Grundsätzlich habe dieser Trend bereits mit den Anschlägen vom 11. September 2001 eingesetzt. Kurz darauf sei vom Fernsehjournalisten Peter Hahne medienwirksam das "Ende der Spaßgesellschaft" verkündet worden. Danach folgte die Rentenfrage sowie die Erörterungen, ob in naher Zukunft die Deutschen aussterben würden.

Spätestens 2004 sei dann die Begriffshoheit über die "Neue Bürgerlichkeit" endgültig in den Händen des konservativen Lagers gewesen, so der Referent. "Pamphlete" wie Frank Schirrmachers "Das Methusalem-Komplott", Paul Noltes "Die Generation Reform" und Paul Kirchhofs "Gesetz der Hybris. Gebt den Bürgern den Staat zurück" - "alles Produkte aus dem Nach-Achtundsechziger- bzw. Anti-Achtundsechziger-Lager" - belegten diese Stoßrichtung.

"Im Umfeld der fünfziger Jahre"

Die Gipfelpunkt wurde nach Luckes Interpretation mit Eva Hermans "Das Eva-Prinzip" erreicht. Doch gegen dieses "antifeministische Werk" sei "schon aus ästhetischen Gründen der Widerstand zu stark" gewesen, so daß es gesellschaftlich nur begrenzten Einfluß erlangt hätte.

Damit war nach seiner Auffassung die "Neue Bürgerlichkeit" endgültig "im Umfeld der fünfziger Jahre", von "Kinder/Küche/Kirche" und der Grundthese angekommen, daß es in erster Linie an den Anstrengungen und Willen jedes Einzelnen läge, sich durch Fleiß, Ordnung und Disziplin in der heutigen Arbeitswelt zu behaupten.

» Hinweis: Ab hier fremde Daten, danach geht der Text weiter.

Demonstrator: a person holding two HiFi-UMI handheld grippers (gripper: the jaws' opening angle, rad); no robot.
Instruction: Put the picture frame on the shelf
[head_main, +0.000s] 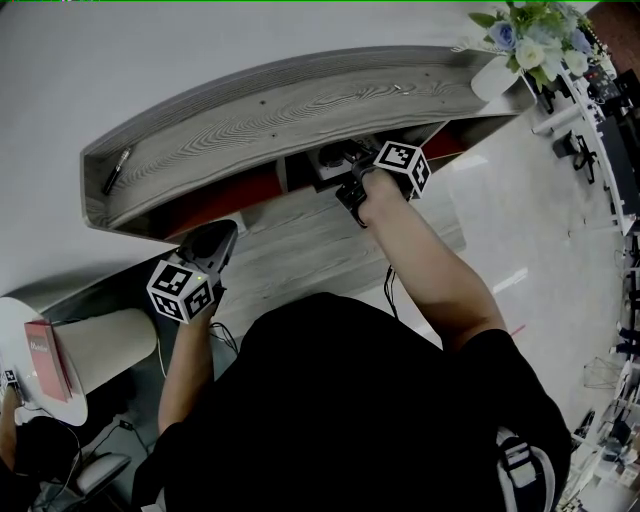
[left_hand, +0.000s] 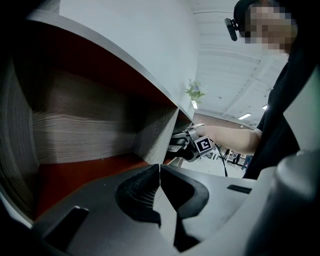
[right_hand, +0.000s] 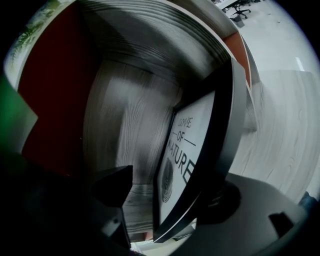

Deren Protagonisten blendeten jedoch vollkommen aus, daß sich mit der Globalisierung die Situation innerhalb Deutschlands deutlich von jener der fünfziger Jahre unterscheide, sagte Lucke. Durch den Wegfall vieler Arbeitsplätze in das kostengünstigere Ausland sei es immer weniger Bürgern möglich, sich ohne staatliche Unterstützungen zu behaupten.

Interessanterweise habe jedoch die derzeit regierende Große Koalition ihre Politik geradezu auf das Gegenteil des letzten Inhalts der "Neue Bürgerlichkeit" ausgerichtet. Denn die von Familienministerin Ursula von der Leyen (CDU) vertretenen Grundsätze stünden konträr Zielen wie Rückzug des Staates und Stärkung der Eigenverantwortung gegenüber, vielmehr werde durch sie die Einflußnahme des Staates noch weiter vergrößert. So sei beispielsweise das Kinderkrippenmodell nach Ansicht Luckes eng an alte DDR-Vorbilder angelehnt.

Damit dürfte in Kürze auch der Begriff der "Neuen Bürgerlichkeit" endgültig ausgedient haben, prophezeite Lucke.